■ TASK BRIEF
The response should contain only those lines of the entries below that include the string "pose".

---+---

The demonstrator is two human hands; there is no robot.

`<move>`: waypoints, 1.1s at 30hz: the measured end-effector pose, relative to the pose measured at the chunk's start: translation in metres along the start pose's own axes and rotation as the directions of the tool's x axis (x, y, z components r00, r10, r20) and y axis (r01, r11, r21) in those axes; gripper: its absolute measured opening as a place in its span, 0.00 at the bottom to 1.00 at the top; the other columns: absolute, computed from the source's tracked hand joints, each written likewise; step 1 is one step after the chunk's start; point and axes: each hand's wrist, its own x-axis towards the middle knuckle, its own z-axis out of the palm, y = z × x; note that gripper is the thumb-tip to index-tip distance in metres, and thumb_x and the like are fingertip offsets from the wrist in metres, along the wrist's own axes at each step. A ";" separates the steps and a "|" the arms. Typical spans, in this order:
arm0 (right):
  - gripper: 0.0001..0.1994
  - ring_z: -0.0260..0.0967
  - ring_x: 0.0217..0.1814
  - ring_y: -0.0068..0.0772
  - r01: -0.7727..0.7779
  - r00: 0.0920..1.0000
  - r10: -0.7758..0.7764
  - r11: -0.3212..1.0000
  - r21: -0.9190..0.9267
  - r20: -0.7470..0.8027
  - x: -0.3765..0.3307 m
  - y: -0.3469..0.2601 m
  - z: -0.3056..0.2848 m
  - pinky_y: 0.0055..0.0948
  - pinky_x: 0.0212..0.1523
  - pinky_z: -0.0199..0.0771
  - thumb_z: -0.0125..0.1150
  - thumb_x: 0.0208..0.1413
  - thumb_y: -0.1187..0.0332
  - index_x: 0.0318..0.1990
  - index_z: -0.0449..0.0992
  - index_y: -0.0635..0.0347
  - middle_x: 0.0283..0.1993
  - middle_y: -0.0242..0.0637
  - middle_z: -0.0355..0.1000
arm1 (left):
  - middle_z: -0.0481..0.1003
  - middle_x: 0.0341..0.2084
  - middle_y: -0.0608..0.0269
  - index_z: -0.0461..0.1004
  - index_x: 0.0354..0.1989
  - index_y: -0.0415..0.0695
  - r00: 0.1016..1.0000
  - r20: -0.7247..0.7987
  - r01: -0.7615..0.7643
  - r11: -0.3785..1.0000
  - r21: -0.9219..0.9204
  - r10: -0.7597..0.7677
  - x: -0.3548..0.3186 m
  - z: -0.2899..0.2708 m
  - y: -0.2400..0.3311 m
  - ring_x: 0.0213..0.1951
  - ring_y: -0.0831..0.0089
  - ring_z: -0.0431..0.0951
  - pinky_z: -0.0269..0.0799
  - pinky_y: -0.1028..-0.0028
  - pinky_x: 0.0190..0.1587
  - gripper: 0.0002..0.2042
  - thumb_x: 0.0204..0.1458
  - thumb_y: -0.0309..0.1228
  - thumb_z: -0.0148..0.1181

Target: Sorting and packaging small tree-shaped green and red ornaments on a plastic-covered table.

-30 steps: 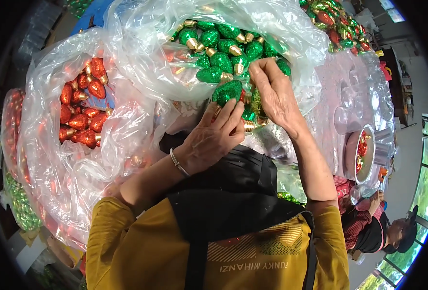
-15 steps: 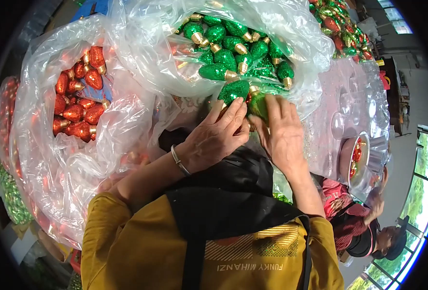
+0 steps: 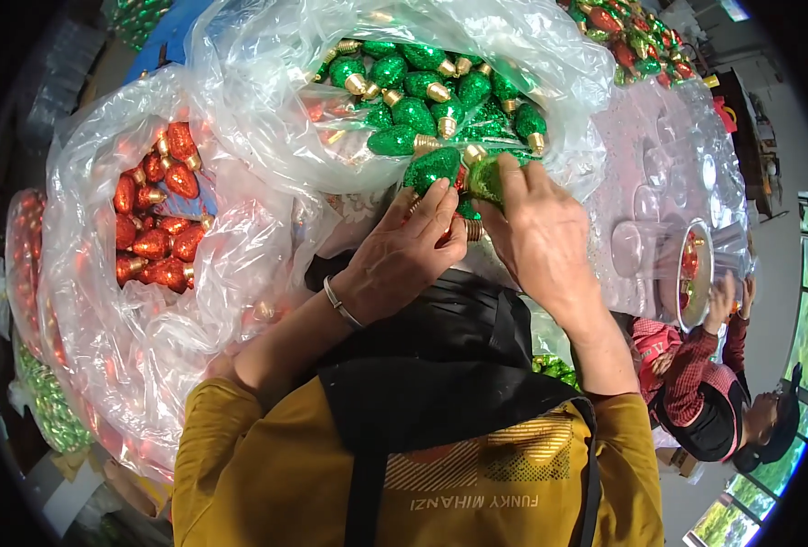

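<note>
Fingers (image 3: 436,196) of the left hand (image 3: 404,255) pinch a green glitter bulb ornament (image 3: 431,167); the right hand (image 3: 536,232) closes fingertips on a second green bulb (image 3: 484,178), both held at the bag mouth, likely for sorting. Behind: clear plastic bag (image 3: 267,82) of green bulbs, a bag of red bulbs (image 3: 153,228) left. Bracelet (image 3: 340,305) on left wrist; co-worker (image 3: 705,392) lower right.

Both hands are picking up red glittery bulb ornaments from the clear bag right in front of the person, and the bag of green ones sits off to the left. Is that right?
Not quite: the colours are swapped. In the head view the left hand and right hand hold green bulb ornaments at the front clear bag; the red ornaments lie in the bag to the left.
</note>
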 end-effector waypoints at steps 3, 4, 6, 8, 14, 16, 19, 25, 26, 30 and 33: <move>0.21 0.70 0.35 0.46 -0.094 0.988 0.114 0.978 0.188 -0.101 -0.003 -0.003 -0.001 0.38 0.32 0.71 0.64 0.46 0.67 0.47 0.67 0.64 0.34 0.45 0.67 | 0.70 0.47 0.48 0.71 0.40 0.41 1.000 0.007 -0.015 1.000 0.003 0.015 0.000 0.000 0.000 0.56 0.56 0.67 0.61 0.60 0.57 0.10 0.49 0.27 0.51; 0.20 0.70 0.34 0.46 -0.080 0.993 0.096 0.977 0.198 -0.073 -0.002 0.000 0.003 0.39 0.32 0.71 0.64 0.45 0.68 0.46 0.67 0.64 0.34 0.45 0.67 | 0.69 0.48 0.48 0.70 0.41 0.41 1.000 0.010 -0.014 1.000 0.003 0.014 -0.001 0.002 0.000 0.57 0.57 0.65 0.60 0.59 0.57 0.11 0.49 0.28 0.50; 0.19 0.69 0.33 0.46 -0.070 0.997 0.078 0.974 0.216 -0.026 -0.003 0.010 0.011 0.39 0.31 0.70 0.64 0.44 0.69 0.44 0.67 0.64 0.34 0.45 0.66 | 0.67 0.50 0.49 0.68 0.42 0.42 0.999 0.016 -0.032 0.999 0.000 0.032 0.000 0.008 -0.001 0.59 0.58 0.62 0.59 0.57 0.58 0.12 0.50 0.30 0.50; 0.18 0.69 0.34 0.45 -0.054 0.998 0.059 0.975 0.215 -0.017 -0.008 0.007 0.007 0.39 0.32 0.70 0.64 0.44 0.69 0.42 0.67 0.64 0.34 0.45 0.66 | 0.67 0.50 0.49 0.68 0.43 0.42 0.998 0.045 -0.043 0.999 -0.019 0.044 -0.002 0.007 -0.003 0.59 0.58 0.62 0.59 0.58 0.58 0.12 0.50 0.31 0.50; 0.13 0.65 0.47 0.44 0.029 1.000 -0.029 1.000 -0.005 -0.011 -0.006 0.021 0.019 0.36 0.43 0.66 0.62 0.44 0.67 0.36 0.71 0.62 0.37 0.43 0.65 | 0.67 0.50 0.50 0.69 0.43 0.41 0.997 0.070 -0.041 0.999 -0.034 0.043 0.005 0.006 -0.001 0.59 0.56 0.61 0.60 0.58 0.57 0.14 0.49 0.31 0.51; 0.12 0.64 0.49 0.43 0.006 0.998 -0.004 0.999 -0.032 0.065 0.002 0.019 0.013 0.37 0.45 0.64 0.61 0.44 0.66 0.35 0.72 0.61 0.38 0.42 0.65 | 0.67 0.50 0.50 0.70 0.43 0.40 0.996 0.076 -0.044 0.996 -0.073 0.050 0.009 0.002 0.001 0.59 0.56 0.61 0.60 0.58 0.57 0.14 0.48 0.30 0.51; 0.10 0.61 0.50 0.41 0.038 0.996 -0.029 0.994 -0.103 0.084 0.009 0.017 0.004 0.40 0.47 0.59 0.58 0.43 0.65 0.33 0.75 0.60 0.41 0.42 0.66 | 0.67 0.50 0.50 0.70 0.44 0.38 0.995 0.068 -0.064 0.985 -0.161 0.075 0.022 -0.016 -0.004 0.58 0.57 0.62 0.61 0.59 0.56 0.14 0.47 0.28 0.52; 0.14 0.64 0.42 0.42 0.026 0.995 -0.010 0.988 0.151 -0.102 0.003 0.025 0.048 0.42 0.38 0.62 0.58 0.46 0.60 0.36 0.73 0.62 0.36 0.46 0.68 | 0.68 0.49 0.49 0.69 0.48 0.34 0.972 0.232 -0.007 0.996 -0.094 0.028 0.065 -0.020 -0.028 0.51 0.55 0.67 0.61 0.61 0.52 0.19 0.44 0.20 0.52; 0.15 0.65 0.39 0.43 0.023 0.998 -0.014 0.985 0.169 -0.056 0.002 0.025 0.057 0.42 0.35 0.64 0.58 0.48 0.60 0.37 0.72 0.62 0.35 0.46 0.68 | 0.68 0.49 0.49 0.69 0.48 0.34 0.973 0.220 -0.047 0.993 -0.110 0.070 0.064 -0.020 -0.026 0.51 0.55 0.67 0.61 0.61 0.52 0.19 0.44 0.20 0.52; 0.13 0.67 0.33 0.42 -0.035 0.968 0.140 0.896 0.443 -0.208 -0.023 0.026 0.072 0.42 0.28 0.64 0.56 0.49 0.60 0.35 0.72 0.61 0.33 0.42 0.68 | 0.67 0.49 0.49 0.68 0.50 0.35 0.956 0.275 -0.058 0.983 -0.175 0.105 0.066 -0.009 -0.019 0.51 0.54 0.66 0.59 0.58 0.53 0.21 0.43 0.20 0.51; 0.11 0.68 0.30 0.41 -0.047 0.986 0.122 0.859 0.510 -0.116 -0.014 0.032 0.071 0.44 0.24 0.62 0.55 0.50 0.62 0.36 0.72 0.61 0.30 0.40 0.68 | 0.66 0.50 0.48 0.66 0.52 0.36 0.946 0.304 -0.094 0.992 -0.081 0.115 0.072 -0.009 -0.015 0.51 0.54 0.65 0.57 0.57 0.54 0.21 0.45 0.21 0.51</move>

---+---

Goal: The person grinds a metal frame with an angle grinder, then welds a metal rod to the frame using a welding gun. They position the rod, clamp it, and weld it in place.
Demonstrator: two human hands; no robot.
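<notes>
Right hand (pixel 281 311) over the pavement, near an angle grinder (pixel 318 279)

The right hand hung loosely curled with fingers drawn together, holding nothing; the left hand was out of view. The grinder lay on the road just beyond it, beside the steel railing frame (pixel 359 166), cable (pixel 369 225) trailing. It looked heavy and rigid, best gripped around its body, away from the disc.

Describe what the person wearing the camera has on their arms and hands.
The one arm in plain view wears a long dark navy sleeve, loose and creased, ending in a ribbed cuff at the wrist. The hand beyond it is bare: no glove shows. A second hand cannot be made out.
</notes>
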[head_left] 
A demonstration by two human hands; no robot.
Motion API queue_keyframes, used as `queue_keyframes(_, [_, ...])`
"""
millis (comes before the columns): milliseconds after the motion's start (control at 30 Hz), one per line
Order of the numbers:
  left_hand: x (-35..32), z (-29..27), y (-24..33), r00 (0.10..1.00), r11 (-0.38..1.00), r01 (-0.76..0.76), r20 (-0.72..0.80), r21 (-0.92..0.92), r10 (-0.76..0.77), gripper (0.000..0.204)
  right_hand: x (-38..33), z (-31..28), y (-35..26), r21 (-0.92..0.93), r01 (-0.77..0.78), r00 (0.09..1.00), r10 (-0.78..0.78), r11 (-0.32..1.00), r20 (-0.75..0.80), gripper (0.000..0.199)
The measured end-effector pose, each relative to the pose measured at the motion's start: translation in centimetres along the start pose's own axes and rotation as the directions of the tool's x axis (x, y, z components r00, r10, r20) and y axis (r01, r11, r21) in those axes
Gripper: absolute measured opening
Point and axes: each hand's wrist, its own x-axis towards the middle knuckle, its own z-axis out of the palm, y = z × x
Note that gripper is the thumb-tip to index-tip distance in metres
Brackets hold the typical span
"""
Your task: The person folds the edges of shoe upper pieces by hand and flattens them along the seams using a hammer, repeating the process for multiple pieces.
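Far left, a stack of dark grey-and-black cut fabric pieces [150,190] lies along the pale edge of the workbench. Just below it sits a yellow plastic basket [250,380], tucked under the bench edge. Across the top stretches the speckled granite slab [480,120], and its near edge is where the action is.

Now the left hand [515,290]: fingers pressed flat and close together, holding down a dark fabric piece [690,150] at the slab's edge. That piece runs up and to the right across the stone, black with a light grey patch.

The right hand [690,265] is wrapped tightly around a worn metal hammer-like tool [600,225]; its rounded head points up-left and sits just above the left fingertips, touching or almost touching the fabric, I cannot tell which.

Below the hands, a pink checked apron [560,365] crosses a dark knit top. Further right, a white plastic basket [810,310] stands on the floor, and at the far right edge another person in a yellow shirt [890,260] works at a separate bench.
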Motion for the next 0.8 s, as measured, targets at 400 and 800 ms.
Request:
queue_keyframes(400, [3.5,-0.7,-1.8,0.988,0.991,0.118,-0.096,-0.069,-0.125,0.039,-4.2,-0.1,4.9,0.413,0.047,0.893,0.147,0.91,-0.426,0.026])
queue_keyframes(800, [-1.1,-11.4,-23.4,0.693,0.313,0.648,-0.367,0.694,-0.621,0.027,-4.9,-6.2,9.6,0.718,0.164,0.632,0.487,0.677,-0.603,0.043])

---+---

■ RESULT
`<move>`: waypoints, 1.1s at 30hz: the measured end-effector pose, relative to the pose measured at the chunk's start: translation in metres along the start pose's own axes and rotation as the directions of the tool's x axis (x, y, z components r00, r10, r20) and y axis (r01, r11, r21) in those axes; gripper: its absolute measured opening as a place in its span, 0.00 at the bottom to 1.00 at the top; the other columns: absolute, computed from the source's tracked hand joints, each written likewise; step 1 is one step after the chunk's start; point and axes: each hand's wrist, its own x-axis towards the middle knuckle, its own z-axis out of the palm, y = z × x; note that gripper is the thumb-tip to index-tip distance in metres, and thumb_x and the like are fingertip offsets from the wrist in metres, along the wrist's own axes at each step. A ";" separates the steps and a "|" the arms. Typical spans, in this order:
The measured end-effector pose, each relative to the pose measured at the motion's start: translation in centimetres along the start pose's own axes and rotation as the directions of the tool's x axis (x, y, z components r00, r10, r20) and y axis (r01, r11, r21) in those axes

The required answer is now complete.